# Fish Stores



## dlee4679 (Apr 6, 2014)

I'm looking to add a new tankmate, and I wanted to make sure I was buying from the best fish store. Since there are no local fish stores that sell the larger-sized Jewel Cichlid I want to buy, and possibly some large Convicts for another tank, I have had to shop online. I would really appreciate it if some of you all could help me out and tell me some of the better fish stores to purchase from.
Okay, thank you! :fish:


----------



## dalto (Aug 20, 2006)

daves rare fish is an excellent store if you need the type of fish he sells.

That being said, for common fish like jewel cichlids and convicts I would probably hit aquabid.


----------



## MeCasa (Apr 5, 2014)

Where do you live? In other words where is the nearest big city. For me.....buying fish is a full day event... I have a map of all the best fish stores in the nearest big city (Houston Texas) and I visit every store documenting what they have and make my purchases on the return trip buying nothing but the best.

I like seeing the fish I'm buying and it's a fun day for sure


----------



## pelphrey (Apr 9, 2014)

dalto said:


> daves rare fish is an excellent store if you need the type of fish he sells.

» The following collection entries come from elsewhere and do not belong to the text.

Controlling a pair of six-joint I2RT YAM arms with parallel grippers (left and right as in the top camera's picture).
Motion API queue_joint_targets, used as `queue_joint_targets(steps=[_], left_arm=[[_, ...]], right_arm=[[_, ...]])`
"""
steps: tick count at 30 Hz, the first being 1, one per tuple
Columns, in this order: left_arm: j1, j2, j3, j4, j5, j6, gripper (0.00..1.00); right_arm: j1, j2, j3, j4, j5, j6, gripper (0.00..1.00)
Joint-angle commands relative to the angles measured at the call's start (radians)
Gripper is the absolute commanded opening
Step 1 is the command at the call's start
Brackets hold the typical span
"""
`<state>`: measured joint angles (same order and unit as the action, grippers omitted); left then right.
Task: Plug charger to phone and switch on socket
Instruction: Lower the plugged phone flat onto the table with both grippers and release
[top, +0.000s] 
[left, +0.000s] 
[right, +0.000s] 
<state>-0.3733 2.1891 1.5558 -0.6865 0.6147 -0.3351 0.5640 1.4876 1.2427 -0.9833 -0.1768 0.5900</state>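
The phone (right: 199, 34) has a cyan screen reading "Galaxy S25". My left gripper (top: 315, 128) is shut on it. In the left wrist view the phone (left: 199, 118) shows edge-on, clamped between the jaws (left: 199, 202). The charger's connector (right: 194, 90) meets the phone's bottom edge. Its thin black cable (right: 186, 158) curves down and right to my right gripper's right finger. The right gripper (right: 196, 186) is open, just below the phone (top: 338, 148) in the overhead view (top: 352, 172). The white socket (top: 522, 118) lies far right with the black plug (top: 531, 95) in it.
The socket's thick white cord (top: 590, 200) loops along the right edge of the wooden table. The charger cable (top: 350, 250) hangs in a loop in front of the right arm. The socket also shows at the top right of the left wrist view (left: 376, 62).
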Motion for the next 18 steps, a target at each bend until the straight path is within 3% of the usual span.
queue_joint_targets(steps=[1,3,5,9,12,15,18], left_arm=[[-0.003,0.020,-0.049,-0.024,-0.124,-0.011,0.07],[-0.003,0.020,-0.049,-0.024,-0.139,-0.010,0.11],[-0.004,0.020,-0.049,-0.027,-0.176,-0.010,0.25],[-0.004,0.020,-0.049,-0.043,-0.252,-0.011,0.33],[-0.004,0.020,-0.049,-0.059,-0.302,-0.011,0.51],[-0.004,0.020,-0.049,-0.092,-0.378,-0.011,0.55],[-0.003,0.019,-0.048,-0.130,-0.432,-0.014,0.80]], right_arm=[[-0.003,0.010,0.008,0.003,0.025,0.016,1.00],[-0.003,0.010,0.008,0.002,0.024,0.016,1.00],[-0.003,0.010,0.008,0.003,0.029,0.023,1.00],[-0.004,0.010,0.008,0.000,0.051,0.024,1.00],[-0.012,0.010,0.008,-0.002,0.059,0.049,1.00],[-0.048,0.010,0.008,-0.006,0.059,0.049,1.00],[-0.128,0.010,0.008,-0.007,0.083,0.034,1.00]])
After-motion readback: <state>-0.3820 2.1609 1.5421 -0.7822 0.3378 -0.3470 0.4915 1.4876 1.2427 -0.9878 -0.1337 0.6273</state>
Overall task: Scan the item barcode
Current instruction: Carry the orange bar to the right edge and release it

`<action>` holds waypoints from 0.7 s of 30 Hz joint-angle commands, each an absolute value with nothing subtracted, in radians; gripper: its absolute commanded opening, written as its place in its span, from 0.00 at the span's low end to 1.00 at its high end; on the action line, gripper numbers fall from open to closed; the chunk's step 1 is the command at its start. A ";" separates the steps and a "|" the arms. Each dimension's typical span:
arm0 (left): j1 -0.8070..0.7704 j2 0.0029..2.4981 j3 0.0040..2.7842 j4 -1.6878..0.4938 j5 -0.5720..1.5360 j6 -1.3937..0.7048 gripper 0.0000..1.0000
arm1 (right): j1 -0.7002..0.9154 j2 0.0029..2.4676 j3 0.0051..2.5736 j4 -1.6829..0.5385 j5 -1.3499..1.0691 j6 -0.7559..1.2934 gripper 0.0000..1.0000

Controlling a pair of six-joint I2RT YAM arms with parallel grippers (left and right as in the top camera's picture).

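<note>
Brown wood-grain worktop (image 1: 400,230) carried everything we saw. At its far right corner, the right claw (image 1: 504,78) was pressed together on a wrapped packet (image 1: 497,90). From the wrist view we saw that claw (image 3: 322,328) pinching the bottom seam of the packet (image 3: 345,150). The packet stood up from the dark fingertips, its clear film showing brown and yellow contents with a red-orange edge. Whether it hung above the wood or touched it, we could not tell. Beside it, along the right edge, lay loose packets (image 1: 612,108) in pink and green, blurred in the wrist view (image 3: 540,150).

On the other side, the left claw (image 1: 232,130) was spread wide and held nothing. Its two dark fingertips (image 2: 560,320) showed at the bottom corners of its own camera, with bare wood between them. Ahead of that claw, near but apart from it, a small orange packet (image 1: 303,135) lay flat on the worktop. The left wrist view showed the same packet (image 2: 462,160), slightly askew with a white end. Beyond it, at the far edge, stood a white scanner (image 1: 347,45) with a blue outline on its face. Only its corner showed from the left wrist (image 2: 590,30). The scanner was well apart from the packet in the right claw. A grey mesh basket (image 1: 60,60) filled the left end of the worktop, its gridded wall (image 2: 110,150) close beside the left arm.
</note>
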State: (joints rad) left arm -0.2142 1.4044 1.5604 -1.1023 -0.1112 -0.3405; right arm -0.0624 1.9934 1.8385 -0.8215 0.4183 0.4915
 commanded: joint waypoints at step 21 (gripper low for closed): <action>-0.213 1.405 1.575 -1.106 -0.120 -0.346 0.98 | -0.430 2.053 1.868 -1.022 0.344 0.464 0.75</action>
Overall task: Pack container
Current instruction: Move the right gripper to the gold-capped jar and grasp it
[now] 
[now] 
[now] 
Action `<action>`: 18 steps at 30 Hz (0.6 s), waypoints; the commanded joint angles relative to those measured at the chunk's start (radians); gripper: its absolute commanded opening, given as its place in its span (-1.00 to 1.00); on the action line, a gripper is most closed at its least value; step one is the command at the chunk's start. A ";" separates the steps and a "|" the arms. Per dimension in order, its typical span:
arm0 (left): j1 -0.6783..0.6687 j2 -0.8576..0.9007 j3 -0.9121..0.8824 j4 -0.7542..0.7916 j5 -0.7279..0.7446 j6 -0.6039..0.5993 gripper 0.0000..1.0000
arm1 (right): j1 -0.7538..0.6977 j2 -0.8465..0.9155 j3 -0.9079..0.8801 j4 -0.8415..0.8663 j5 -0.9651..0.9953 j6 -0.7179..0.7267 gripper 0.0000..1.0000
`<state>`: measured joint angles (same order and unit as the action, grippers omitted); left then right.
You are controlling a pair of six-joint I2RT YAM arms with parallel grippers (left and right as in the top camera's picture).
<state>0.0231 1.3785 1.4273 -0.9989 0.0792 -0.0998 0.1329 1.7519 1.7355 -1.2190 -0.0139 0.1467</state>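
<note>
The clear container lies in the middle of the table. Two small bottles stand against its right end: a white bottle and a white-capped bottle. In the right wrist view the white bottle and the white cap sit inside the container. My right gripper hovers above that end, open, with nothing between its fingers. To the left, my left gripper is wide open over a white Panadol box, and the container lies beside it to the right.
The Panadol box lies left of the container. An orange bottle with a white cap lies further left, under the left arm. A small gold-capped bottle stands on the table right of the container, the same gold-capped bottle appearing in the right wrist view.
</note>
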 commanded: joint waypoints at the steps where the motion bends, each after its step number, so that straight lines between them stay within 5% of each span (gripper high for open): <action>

I'll 2nd that. Just bought 32 Mbuna from him. He shipped a few extra.


----------



## Chester B (Dec 28, 2012)

Hi guys, Please refrain from discussing supplier names in the forum and keep it to PM's. Thanks!


----------



## fmueller (Jan 11, 2004)

I'd recommend using our club finder to see if you can't hook up with some breeders that are local to you. Clubs often trade fish at meetings and special events, such as auctions and swap meets, plus many also have online forums with a localized trading section.


----------